Q. LDL is getting all the attention these days. Does that mean other forms of cholesterol are of less clinical significance than was once thought?
A. High LDL deserves the attention it’s getting. It’s the primary atherogenic factor. Trial after trial shows that lowering LDL drives down cardiac events. That said, however, low HDL remains an important independent risk factor for cardiac events. The Air Force/Texas Coronary Atherosclerosis Prevention Study indicated that aggressive statin therapy is an appropriate treatment for low HDL syndrome (JAMA. 1999;281:417-419). We do not know yet whether adding another agent to lipid therapy is beneficial — say, adding niacin to a statin.
Q. What about triglycerides?
A. Their role is controversial. I don’t think triglycerides are an independent cause of cardiac events, but rather a secondary risk dependent on untreated LDL. This conclusion is supported by the epidemiologic data and by subanalyses of two clinical trials. In the studies, patients given statin therapy saw the risk from elevated triglycerides disappear, while it persisted in the placebo patients.
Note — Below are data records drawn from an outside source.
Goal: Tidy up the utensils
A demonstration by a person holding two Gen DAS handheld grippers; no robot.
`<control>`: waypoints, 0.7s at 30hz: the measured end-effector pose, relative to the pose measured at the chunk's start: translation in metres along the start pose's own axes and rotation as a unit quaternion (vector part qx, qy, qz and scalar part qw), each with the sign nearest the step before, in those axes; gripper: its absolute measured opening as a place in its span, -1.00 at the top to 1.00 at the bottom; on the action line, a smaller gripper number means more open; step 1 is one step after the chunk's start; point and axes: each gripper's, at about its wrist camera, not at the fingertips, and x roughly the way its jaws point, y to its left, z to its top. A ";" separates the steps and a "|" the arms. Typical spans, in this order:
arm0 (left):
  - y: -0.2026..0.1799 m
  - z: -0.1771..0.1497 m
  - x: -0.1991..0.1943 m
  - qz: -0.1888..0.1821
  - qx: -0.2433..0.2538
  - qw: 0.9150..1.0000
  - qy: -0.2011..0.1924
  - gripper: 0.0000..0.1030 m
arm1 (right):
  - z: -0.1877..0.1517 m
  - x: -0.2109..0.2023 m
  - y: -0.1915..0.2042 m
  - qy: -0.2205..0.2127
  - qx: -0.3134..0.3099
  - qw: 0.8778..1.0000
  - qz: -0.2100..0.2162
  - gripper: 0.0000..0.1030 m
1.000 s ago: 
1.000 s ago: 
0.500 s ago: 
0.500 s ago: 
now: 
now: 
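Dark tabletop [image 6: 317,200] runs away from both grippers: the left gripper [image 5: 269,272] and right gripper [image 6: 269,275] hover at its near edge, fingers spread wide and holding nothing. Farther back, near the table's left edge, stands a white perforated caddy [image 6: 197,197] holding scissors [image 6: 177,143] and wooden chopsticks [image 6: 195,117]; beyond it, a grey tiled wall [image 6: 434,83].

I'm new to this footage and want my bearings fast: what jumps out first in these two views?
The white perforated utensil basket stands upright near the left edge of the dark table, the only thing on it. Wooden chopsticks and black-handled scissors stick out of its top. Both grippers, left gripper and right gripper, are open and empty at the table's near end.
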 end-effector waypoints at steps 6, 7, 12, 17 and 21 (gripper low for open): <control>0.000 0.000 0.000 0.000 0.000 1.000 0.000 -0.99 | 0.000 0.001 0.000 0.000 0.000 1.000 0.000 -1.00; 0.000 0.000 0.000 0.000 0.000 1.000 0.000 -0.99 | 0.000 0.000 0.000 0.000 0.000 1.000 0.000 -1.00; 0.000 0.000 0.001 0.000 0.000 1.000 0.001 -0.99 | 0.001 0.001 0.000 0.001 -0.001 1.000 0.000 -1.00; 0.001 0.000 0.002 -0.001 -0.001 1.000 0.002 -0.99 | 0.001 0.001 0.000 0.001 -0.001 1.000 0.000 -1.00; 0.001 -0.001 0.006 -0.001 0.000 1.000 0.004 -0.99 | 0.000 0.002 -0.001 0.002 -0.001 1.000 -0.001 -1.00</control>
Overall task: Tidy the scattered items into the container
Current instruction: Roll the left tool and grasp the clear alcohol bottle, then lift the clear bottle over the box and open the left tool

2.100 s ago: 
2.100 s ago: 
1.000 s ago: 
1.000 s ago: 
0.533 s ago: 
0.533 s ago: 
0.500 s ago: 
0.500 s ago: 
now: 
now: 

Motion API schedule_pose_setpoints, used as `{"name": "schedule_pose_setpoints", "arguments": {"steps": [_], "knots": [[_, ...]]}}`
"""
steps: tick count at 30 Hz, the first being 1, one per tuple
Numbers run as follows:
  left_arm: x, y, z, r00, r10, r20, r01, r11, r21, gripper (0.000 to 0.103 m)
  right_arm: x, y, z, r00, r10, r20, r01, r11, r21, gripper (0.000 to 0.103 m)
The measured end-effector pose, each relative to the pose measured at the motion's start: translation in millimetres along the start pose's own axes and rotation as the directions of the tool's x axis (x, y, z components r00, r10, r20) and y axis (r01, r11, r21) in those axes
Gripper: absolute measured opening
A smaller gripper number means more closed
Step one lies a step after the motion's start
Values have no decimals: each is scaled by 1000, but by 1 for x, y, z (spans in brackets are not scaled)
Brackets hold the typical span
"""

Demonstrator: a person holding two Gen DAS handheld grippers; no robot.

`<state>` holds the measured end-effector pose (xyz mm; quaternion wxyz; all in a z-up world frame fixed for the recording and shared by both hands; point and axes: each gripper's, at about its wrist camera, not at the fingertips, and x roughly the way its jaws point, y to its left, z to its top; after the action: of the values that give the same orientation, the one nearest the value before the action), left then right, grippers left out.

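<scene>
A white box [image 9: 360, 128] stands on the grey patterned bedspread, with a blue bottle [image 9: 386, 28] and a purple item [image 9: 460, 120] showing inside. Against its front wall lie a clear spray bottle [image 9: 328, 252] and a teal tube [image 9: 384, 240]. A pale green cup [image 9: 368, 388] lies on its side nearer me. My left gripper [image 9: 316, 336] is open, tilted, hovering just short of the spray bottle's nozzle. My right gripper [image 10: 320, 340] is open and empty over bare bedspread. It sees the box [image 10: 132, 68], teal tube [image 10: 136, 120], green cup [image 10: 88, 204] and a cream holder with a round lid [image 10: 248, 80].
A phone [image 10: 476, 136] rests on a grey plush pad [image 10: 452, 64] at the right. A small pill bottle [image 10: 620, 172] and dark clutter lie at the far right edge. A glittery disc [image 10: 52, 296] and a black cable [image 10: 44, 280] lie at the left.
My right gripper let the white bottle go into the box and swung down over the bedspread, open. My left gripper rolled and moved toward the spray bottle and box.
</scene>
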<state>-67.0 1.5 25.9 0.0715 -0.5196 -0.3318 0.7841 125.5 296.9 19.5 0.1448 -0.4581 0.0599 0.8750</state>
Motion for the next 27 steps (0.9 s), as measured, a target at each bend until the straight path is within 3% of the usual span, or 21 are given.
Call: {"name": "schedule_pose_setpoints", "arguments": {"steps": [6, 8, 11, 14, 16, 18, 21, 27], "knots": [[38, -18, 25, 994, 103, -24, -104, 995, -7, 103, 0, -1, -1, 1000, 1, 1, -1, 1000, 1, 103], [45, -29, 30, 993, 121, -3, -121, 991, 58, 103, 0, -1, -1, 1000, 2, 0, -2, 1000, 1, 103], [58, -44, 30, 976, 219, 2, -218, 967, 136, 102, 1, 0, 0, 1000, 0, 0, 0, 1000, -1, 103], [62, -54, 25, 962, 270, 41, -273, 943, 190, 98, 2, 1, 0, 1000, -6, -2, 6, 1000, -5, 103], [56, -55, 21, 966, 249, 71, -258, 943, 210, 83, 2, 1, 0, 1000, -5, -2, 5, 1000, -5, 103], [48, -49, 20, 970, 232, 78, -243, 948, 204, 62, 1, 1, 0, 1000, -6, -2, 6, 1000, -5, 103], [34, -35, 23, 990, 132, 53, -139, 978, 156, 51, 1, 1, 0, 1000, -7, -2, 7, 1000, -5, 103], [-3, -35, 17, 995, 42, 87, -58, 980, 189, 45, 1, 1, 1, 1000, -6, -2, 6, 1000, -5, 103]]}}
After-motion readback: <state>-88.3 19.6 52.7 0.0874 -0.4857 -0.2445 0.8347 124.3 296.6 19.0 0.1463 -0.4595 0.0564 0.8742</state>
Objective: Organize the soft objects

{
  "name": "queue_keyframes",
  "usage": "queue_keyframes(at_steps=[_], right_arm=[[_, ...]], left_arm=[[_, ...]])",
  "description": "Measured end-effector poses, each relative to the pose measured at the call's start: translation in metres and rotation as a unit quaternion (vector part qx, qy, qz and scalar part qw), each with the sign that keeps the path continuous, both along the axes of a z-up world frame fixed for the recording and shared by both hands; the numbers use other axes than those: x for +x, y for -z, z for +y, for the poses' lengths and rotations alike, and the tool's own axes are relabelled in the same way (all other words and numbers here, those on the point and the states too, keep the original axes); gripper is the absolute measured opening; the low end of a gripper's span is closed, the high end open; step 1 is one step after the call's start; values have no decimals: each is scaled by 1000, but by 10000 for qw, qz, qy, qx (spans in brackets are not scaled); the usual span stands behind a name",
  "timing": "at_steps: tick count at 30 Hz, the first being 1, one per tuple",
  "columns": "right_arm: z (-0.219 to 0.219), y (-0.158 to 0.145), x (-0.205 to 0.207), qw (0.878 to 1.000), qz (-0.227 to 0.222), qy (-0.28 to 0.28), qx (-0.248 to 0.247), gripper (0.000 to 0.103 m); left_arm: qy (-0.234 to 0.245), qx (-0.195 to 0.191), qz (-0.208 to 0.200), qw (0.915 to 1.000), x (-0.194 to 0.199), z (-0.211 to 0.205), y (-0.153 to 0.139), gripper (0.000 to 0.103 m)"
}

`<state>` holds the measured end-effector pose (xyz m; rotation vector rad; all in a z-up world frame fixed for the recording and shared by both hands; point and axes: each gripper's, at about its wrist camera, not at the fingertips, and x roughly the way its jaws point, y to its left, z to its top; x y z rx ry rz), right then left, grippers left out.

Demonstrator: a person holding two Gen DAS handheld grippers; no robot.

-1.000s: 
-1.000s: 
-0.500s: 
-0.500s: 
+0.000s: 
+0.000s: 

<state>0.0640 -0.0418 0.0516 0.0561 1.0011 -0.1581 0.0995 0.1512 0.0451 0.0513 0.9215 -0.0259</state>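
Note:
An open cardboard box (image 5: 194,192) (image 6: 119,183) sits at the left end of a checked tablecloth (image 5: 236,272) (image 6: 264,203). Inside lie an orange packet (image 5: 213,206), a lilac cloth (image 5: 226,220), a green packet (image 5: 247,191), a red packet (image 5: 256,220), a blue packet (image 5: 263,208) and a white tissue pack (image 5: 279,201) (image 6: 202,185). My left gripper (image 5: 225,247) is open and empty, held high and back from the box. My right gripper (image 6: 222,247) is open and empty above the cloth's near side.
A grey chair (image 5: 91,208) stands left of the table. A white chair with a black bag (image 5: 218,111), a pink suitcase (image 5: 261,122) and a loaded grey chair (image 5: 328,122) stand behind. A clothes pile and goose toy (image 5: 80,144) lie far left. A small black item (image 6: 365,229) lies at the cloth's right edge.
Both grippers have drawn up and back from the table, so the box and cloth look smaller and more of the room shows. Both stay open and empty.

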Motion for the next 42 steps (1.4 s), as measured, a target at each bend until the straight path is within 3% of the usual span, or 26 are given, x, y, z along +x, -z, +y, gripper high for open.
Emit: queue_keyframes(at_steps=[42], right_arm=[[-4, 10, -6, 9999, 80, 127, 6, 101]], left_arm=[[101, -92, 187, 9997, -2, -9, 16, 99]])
Mine is not a widely held view, but I’m comfortable with it. Practitioners need to remember that no trial has added fibrate to a statin to demonstrate increased event reduction, so this question remains unclear. Also, gemfibrozil is often toxic when added to a statin, so gemfibrozil should never be used with a statin.
Q. Do you have financial relationships of any kind with the manufacturers of statins?
A. I have extensive pharmaceutical ties. I’m involved in research with AstraZeneca, Bristol-Myers Squibb, Boehringer Ingelheim, and Pfizer. In addition, I’m a consultant to AstraZeneca and Oscient and a member of the speakers bureaus of Bristol-Myers Squibb, AstraZeneca, and Oscient.